Now, the PCAST report is correct that nations’ innovation policies must get the “framework conditions” right. These supportive framework conditions include a competitive tax environment, a strong educational system producing high-skill talent, robust physical and digital infrastructures, dynamic labor and capital markets, and open immigration policies (among others). But to be effective, U.S. innovation policy simply can’t stop there, as much as the Washington Consensus might want to. Effective innovation policy must also include a focus on supporting key broad technologies and industries and promoting the transfer of those technologies to the private sector for commercialization. For example, Germany’s Fraunhofer Institutes are public-private partnerships (PPPs), funded jointly by Germany’s federal government, Länder (states), and private enterprise, that perform industrially relevant, applied research with the specific intent of transforming emerging technologies into commercializable products. Of course, as the PCAST report notes, a great example of the United States having done this itself is SEMATECH, a PPP designed to preserve the competitiveness of the U.S. semiconductor industry in the 1980s by co-funding advanced precompetitive research on the technology needed for the next generation of semiconductor chips. The United States needs twenty such SEMATECH-like PPPs focused on advanced industries and technologies such as nanotechnology, microelectronics, photonics, adaptronics, microelectronics, wireless, ICT, ag-bioscience, optics, clean energy, advanced machining, advanced materials, etc.
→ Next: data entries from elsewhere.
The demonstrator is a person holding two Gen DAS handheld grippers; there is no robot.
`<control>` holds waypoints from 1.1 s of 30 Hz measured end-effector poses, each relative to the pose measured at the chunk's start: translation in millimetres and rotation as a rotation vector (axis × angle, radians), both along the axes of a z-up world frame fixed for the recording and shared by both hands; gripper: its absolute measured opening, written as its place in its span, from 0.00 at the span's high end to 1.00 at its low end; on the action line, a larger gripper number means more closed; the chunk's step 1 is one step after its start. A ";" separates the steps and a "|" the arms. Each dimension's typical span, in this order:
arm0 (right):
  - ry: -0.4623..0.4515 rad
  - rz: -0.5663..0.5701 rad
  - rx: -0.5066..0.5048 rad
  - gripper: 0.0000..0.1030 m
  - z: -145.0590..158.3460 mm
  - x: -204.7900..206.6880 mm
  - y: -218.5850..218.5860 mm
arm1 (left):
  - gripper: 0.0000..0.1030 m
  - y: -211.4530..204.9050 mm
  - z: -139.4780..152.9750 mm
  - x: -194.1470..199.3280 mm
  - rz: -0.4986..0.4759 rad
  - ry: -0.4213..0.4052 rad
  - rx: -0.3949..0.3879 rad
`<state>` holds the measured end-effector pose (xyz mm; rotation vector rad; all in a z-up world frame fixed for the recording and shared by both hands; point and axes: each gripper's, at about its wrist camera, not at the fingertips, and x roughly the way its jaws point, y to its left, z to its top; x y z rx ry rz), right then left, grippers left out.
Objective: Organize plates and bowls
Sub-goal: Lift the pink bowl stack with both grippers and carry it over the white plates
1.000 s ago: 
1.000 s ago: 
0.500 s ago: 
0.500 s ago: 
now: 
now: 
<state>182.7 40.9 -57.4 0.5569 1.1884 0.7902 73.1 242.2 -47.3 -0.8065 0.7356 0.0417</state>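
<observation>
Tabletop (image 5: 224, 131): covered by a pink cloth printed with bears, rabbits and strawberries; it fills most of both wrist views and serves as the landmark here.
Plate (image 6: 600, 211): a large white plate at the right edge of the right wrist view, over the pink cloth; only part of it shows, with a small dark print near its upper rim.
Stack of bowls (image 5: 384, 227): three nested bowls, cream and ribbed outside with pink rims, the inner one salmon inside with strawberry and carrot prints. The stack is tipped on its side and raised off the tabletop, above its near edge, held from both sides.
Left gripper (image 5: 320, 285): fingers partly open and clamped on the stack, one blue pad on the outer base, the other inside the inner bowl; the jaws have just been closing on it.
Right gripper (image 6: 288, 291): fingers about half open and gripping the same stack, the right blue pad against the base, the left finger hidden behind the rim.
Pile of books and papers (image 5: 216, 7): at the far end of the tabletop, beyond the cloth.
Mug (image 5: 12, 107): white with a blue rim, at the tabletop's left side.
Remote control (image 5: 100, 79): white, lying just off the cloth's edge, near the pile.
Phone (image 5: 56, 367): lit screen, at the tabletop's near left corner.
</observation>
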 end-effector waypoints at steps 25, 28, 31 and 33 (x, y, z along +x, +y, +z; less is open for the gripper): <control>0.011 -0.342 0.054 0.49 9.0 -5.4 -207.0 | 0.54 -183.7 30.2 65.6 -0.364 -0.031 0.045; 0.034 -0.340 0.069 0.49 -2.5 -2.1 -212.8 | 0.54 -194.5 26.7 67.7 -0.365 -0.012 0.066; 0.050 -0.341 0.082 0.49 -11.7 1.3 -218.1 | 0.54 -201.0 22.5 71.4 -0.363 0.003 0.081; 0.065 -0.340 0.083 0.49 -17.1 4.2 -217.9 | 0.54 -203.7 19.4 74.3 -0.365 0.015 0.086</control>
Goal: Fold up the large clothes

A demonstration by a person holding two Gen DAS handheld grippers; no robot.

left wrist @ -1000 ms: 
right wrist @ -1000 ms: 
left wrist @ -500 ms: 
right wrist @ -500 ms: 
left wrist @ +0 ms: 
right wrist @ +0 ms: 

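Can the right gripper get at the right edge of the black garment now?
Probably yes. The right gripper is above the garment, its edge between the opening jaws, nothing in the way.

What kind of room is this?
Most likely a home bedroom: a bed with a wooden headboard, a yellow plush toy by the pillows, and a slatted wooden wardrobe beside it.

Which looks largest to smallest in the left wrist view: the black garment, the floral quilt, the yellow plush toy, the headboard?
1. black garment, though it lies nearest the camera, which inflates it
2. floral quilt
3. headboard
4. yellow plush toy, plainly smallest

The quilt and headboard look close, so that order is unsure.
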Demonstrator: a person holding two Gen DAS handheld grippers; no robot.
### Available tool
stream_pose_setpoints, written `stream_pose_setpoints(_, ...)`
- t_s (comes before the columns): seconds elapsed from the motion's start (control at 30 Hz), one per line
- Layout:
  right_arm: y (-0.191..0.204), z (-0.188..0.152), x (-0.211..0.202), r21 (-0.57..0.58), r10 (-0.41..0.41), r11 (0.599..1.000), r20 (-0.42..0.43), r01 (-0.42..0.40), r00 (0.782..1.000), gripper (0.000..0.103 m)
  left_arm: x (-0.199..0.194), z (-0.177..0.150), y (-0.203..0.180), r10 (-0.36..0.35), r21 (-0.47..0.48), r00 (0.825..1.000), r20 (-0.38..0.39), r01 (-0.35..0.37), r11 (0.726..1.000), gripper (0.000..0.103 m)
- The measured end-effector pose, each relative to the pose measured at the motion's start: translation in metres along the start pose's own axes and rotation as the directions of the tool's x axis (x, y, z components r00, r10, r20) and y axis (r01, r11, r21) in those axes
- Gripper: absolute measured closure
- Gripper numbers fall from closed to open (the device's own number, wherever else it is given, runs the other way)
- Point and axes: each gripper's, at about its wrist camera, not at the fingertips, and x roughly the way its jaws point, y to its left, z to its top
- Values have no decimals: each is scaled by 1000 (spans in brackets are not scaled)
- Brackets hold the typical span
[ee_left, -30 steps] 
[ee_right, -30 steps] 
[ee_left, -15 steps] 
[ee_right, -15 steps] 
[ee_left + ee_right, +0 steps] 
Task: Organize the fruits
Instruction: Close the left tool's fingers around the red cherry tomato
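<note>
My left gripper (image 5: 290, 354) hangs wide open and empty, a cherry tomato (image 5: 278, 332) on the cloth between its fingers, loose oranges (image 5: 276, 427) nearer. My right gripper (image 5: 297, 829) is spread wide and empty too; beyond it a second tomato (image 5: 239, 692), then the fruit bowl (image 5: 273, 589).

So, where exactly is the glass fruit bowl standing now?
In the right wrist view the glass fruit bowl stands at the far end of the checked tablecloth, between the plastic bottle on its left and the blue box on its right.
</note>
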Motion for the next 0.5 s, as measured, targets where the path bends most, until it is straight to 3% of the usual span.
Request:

Ultimately, we must be unabashed that governments—including the United States’—play a vital and appropriate role in making investments in strategic and emerging advanced technologies and sectors and helping transfer that technology to the private marketplace with the explicit intent and purpose of driving U.S. economic growth. To do so is not the derided so-called industrial policy, but in fact is a component of effective innovation policy. If the United States is to win in the intense race for global innovation advantage, it has to move beyond only supporting factor conditions to supporting key technologies and industries. But do not worry; that’s not “industrial policy.”